Filter the listing below down to the lines containing the word "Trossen".

== == ==

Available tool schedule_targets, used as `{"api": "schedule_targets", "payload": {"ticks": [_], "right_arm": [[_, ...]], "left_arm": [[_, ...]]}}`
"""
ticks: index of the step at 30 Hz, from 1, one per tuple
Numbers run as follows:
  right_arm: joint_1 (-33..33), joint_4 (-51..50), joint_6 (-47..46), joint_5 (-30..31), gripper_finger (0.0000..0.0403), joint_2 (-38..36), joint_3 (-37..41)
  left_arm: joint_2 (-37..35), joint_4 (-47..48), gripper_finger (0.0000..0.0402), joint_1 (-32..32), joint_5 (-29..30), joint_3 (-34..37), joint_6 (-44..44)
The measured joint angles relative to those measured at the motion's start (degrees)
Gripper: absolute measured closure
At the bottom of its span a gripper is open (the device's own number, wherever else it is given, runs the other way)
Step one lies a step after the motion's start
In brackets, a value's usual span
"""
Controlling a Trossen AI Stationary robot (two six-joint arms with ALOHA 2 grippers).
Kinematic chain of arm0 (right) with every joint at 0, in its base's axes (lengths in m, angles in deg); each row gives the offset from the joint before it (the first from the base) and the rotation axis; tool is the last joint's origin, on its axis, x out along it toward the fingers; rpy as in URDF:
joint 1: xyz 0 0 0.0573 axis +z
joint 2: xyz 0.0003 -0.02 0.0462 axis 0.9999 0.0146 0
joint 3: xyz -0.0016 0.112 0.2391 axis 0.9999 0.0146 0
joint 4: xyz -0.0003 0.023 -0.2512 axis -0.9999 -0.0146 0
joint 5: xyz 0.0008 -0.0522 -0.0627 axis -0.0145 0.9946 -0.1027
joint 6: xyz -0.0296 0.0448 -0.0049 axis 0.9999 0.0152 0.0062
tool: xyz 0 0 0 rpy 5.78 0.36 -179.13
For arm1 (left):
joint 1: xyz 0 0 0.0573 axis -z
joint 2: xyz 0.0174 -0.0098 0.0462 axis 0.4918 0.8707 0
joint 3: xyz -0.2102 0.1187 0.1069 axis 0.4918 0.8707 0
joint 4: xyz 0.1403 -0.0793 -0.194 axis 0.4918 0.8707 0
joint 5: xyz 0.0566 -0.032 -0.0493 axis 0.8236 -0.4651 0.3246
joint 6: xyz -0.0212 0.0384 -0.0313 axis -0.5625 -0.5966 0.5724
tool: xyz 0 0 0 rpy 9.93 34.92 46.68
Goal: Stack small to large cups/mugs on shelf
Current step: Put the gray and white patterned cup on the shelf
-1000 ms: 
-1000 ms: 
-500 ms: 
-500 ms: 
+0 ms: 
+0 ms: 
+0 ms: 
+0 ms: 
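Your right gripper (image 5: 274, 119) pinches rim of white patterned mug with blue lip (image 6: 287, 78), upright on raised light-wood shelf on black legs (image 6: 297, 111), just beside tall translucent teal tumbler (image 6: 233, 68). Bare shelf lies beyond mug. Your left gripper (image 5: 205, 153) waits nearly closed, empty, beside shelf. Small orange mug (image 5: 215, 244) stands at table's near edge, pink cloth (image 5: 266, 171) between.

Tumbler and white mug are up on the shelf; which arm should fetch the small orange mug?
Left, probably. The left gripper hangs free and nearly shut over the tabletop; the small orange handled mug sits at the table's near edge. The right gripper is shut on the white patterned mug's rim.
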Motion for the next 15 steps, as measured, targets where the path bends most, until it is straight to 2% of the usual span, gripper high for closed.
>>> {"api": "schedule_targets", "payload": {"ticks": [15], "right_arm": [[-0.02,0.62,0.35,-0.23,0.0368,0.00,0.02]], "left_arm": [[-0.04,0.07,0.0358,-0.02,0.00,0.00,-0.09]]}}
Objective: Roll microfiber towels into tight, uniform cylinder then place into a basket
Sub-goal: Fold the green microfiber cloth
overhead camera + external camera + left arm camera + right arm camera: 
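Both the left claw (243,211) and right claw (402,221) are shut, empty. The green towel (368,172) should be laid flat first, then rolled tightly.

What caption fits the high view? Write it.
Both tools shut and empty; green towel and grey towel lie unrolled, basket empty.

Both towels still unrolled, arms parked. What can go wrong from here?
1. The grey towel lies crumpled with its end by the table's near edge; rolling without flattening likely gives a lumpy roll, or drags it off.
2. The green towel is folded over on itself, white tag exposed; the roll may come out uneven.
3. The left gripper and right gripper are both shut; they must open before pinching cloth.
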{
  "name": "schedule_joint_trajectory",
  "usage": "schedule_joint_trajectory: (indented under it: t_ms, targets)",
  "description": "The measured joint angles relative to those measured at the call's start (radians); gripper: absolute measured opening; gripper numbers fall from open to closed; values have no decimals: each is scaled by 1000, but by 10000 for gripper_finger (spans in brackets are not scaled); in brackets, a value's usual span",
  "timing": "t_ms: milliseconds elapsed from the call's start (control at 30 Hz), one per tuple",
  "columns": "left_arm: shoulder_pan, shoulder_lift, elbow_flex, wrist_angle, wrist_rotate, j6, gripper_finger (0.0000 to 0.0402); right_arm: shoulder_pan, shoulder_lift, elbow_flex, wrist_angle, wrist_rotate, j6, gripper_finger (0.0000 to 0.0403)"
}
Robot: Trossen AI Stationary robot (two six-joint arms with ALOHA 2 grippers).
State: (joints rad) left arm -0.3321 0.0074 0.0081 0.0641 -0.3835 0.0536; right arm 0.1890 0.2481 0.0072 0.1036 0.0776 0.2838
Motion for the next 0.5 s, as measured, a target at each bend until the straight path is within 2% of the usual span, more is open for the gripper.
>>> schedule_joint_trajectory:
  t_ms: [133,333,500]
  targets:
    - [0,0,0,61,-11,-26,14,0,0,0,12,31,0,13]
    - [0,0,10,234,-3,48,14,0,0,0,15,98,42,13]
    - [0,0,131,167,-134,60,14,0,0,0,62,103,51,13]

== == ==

Your response:
Controlling a Trossen AI Stationary robot (two six-joint arms with ALOHA 2 grippers).
Robot: Trossen AI Stationary robot (two six-joint arms with ALOHA 2 grippers).

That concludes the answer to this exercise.